**Exercise description**. Transcribe every line below exactly; no image goes into the output.

**Available data**.
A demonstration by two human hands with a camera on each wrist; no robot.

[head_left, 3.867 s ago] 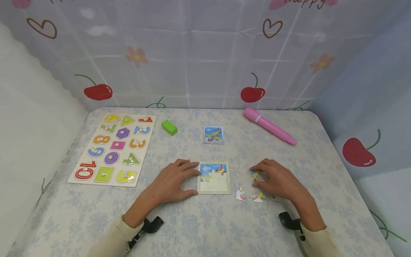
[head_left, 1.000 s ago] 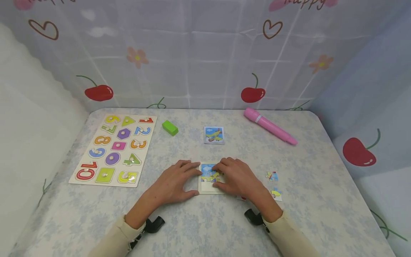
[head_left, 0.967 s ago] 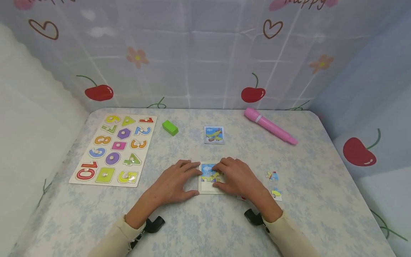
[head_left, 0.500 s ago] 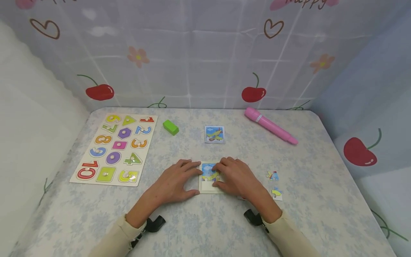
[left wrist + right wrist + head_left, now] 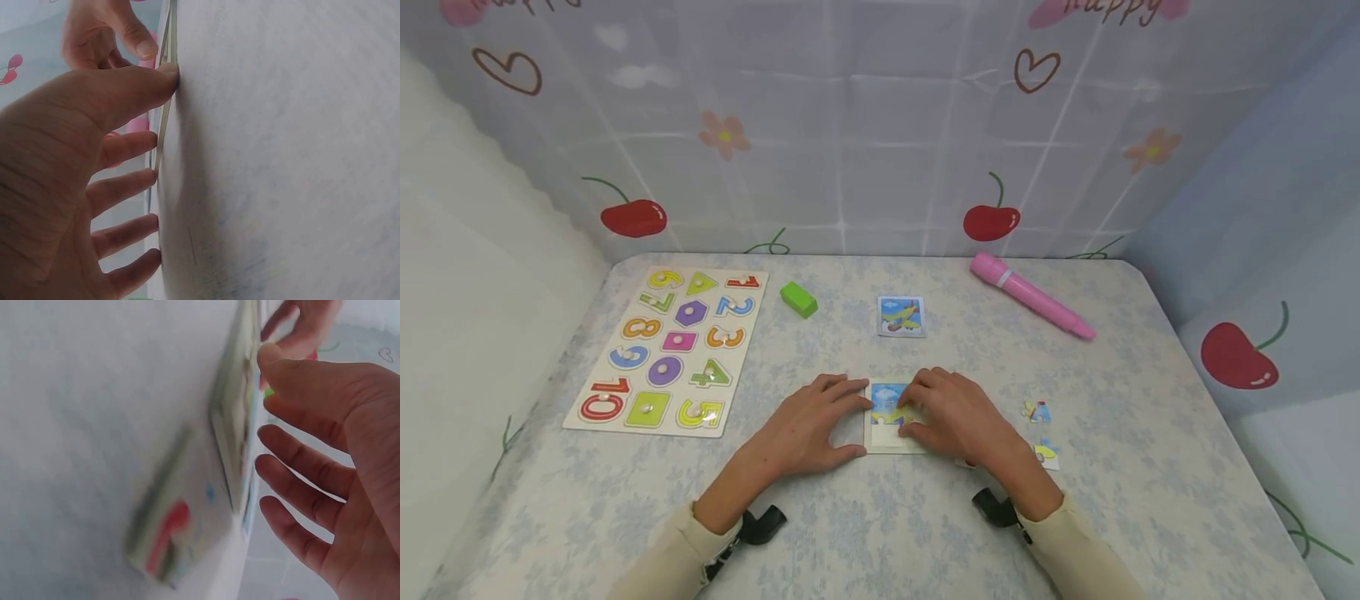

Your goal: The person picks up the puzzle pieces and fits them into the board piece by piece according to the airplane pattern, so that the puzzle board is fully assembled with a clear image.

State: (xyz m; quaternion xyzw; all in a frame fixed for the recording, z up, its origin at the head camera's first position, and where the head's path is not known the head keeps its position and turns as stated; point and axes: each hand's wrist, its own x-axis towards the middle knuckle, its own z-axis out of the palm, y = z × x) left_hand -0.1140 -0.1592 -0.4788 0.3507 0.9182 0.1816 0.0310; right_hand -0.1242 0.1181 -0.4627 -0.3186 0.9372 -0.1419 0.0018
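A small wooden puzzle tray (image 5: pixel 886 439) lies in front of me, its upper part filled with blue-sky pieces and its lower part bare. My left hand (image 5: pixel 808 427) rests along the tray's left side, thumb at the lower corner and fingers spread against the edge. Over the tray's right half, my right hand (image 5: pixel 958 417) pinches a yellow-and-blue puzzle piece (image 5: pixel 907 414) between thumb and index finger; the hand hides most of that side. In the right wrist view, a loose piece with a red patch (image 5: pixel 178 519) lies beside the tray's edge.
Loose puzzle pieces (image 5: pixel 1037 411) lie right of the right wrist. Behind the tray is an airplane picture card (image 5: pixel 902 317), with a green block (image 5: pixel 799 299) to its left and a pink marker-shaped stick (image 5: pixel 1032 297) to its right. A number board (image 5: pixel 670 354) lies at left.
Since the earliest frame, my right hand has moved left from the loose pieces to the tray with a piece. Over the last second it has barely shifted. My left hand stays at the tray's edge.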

**Exercise response**.
A demonstration by two human hands with a camera on each wrist; no robot.

[head_left, 3.867 s ago] 
[head_left, 1.000 s ago] 
[head_left, 0.967 s ago] 
[head_left, 0.500 s ago] 
[left wrist + right wrist + head_left, now] 

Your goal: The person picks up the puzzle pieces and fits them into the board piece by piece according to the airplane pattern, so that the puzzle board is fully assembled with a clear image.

State: (xyz m; quaternion xyzw; all in a frame fixed for the recording, z up, its origin at the head camera's first position, and where the head's path is not known the head keeps its position and turns as stated; point and axes: each hand's wrist, its own x-axis towards the middle knuckle, its own z-axis out of the palm, y = z × x) left_hand -0.1140 -0.1592 -0.4788 0.3507 0.9182 0.1816 0.0310; right_hand -0.1242 0.1181 -0.4627 -0.3186 0.9372 -0.1419 0.0018
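A small wooden puzzle tray (image 5: pixel 886 439) lies in front of me, its upper part filled with blue-sky pieces and its lower part bare. My left hand (image 5: pixel 808 427) rests along the tray's left side, thumb at the lower corner and fingers spread against the edge. Over the tray's right half, my right hand (image 5: pixel 958 417) pinches a yellow-and-blue puzzle piece (image 5: pixel 907 414) between thumb and index finger; the hand hides most of that side. In the right wrist view, a loose piece with a red patch (image 5: pixel 178 519) lies beside the tray's edge.
Loose puzzle pieces (image 5: pixel 1037 411) lie right of the right wrist. Behind the tray is an airplane picture card (image 5: pixel 902 317), with a green block (image 5: pixel 799 299) to its left and a pink marker-shaped stick (image 5: pixel 1032 297) to its right. A number board (image 5: pixel 670 354) lies at left.
Since the earliest frame, my right hand has moved left from the loose pieces to the tray with a piece. Over the last second it has barely shifted. My left hand stays at the tray's edge.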

What has been written completes the answer.